The US Supreme Court on Monday rejected former Minneapolis police officer Derek Chauvin's appeal of his conviction for second-degree murder in the 2020 arrest killing of George Floyd.
Floyd's killing sparked widespread protests across the country against police brutality, focusing on the issue of racial justice.
Justices declined to hear Chauvin's appeal after a Minnesota appeals court upheld his 2021 murder conviction and denied his request for a new trial.
Chauvin's lawyers argued that their client was denied a fair trial in 2021 because of pretrial publicity and concerns about violence in the event of an acquittal.
He was found guilty by a 12-member jury in April 2021 of three counts of second-degree murder, third-degree murder and manslaughter after a three-week trial that included testimony from 45 witnesses, including bystanders, police and medical experts.
Chauvin is serving a 22-and-a-half-year prison sentence for killing the black man by kneeling on his neck for more than nine minutes during an arrest.

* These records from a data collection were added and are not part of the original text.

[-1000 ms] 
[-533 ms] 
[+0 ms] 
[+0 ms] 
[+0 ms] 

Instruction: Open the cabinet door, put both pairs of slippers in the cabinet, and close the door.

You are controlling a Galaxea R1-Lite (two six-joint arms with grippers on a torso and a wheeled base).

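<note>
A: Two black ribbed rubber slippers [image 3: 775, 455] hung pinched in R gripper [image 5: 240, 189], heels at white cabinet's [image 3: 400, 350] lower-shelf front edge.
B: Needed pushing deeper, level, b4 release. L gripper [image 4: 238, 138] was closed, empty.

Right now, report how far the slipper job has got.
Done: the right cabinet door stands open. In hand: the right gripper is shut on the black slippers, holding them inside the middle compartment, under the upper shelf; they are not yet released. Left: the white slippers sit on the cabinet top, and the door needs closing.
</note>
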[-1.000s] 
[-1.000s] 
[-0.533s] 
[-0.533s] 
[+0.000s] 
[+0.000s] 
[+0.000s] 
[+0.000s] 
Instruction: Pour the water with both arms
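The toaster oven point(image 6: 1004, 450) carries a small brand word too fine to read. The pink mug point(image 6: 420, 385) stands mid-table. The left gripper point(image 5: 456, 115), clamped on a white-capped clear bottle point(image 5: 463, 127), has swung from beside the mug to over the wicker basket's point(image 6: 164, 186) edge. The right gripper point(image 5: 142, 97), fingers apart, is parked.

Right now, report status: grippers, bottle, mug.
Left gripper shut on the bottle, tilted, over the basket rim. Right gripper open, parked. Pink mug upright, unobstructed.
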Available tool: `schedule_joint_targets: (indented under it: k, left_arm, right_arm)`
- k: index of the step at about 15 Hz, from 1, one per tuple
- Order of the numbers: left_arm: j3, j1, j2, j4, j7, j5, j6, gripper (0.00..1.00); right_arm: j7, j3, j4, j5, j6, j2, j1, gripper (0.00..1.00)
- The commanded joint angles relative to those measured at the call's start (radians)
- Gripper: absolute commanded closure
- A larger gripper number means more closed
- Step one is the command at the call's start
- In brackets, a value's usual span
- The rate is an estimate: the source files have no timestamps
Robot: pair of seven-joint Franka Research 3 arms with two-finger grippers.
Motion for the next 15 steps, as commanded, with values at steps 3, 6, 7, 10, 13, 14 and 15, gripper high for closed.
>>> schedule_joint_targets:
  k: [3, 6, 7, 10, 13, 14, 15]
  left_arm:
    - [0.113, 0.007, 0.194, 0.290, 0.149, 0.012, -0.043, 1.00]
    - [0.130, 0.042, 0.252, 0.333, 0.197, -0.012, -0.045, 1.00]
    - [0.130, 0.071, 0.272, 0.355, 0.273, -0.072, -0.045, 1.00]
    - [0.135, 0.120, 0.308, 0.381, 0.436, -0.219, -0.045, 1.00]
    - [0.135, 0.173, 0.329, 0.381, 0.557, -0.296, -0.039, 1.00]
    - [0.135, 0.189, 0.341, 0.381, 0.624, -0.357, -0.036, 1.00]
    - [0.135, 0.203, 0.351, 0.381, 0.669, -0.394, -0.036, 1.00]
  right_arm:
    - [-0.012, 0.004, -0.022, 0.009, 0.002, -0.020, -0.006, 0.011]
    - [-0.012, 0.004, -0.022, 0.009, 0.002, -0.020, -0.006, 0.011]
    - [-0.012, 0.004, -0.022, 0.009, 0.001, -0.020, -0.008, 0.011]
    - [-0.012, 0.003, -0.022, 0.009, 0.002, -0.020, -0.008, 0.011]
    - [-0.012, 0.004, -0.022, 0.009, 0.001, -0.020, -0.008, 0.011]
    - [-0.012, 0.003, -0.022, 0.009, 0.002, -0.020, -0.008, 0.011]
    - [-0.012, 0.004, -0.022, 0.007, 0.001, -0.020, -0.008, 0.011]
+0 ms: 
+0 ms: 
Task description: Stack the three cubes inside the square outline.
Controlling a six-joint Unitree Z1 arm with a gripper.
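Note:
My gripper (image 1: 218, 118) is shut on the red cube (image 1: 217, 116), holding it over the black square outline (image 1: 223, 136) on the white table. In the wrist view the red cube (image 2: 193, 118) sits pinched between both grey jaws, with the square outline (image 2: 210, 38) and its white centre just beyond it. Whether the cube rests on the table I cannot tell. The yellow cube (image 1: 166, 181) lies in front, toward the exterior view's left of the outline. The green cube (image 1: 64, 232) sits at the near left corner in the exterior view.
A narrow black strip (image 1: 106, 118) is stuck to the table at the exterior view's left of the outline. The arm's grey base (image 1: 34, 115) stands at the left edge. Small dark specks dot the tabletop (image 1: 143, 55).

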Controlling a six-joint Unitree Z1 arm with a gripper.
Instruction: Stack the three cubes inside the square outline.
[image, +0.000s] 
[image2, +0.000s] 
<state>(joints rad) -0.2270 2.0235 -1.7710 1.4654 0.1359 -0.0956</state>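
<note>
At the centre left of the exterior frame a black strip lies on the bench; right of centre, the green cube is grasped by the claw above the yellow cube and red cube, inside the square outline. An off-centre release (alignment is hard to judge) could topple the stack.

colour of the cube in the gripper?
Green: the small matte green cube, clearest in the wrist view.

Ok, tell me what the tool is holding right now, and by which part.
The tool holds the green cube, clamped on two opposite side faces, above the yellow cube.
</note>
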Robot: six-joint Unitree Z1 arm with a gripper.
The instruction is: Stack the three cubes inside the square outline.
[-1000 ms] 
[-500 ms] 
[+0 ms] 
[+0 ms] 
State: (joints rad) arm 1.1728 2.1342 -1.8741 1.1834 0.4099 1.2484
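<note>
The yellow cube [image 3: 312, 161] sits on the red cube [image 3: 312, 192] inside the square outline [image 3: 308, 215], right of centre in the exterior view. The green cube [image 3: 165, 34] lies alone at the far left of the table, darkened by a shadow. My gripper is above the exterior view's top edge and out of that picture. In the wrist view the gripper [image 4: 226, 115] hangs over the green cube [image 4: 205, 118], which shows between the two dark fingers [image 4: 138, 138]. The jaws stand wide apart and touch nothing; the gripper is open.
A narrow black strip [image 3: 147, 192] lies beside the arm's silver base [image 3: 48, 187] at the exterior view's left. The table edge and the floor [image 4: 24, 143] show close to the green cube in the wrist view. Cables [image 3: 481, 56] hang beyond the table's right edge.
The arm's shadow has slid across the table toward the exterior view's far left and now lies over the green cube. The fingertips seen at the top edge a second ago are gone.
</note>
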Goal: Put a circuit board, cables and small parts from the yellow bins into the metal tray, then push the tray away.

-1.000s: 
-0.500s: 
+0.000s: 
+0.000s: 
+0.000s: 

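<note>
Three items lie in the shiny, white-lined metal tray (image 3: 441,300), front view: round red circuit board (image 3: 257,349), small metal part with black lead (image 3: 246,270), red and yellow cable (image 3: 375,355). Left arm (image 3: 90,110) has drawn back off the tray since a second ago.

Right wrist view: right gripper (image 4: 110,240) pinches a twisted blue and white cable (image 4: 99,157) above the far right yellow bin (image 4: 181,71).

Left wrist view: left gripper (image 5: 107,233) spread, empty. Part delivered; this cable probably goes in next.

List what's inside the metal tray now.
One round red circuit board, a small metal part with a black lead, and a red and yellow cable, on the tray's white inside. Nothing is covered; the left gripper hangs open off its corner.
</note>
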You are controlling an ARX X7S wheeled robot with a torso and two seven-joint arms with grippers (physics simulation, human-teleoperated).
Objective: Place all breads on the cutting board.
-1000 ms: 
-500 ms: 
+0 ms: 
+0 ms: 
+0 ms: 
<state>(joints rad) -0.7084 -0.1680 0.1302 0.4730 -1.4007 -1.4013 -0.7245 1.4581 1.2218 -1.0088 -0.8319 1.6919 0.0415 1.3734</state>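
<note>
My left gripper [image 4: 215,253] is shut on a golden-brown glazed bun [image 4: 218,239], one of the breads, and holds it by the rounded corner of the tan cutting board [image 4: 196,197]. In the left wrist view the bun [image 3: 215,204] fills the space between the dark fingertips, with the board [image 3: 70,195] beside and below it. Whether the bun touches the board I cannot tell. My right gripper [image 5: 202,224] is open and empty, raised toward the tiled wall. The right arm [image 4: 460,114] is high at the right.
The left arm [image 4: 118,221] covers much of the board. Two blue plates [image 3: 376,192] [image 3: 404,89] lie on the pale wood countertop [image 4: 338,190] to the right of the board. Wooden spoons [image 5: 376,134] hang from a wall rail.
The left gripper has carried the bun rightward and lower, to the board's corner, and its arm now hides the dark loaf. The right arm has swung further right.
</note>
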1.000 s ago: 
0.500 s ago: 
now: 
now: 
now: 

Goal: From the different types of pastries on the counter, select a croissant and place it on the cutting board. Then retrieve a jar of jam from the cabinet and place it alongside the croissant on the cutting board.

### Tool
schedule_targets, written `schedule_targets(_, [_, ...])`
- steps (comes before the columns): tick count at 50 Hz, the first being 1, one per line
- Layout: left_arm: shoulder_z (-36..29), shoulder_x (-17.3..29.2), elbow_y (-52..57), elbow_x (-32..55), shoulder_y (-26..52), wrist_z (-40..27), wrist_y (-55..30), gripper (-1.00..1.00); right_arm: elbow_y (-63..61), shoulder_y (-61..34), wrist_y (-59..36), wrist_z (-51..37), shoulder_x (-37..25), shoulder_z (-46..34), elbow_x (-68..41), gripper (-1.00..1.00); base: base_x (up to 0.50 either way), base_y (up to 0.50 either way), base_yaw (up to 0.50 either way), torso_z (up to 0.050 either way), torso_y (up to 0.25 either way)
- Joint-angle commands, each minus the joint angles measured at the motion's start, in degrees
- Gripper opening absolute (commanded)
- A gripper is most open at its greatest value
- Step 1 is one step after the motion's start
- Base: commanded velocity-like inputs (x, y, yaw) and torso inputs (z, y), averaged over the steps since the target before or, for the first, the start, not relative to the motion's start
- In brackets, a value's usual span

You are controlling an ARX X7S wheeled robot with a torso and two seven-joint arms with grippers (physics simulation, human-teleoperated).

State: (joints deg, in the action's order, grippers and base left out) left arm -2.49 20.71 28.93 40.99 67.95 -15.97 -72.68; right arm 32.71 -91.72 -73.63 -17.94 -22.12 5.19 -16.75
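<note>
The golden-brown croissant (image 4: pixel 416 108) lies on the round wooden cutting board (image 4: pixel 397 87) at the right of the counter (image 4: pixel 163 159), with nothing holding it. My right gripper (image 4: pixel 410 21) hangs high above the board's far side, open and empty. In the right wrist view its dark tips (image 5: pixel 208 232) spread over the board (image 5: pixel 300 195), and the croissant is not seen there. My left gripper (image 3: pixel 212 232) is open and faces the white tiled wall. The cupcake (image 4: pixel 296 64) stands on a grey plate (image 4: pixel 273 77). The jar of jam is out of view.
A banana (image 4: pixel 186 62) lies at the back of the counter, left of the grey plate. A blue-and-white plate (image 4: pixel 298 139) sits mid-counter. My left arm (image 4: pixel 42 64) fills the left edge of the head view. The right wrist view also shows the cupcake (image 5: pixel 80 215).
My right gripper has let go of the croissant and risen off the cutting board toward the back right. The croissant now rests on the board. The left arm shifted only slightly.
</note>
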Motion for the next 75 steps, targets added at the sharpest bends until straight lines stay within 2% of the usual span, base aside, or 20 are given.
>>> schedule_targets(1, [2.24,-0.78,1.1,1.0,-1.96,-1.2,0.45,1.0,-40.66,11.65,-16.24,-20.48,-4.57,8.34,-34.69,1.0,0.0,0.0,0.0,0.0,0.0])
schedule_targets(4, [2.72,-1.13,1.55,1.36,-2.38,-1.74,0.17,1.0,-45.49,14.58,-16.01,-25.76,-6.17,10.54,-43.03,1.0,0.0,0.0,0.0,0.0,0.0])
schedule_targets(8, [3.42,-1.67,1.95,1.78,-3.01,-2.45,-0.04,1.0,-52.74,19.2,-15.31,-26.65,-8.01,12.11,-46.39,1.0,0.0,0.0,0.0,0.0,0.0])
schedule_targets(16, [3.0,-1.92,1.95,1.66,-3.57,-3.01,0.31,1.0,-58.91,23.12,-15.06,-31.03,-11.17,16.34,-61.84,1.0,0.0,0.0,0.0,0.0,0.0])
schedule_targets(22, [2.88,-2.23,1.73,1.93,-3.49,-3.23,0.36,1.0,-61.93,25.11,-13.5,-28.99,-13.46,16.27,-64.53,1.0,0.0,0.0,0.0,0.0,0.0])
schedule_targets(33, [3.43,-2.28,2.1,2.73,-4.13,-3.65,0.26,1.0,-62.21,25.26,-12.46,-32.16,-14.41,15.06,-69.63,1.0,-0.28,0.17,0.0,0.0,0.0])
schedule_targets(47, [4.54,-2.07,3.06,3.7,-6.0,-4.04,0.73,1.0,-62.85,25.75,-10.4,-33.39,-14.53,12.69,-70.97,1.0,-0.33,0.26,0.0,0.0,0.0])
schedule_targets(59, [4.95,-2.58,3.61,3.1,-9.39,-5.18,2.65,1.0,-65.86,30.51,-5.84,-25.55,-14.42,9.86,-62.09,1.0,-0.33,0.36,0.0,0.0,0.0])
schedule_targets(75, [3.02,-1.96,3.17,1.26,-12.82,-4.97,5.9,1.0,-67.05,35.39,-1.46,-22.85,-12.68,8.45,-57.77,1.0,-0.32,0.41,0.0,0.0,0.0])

His lawyer urged the High Court to accept the appeal to consider whether the jury was biased by a desire to avoid the “threat of harm to the community if a guilty verdict is not reached”. Chauvin's attorney also said a juror may have concealed potential bias by failing to disclose during the jury selection process that he had attended “an anti-police ‘George Floyd' rally.”
Minnesota lawyers did not respond to Chauvin's petition, asking the Supreme Court to hear his appeal.
The Minnesota Court of Appeals in April rejected Chauvin's appeal, upholding his conviction and denying his request for a new trial. The Minnesota Supreme Court in July denied Chauvin's request to rehear the case, prompting his appeal to the U.S. Supreme Court.
In a May 25, 2020 confrontation captured on video by onlookers, Chauvin drove his knee into the 46-year-old man's neck while he and three of his fellow officers tried to arrest Floyd.
Floyd was accused of using a counterfeit $20 bill to buy cigarettes at a convenience store.
A bystander video captured Floyd's faint screams of “I can't breathe.” Floyd's death sparked protests around the world, some of which turned violent, and forced a national reckoning with police brutality and racism that continues to play out.
Three other former officers at the scene received lesser state and federal sentences for their roles in Floyd's death.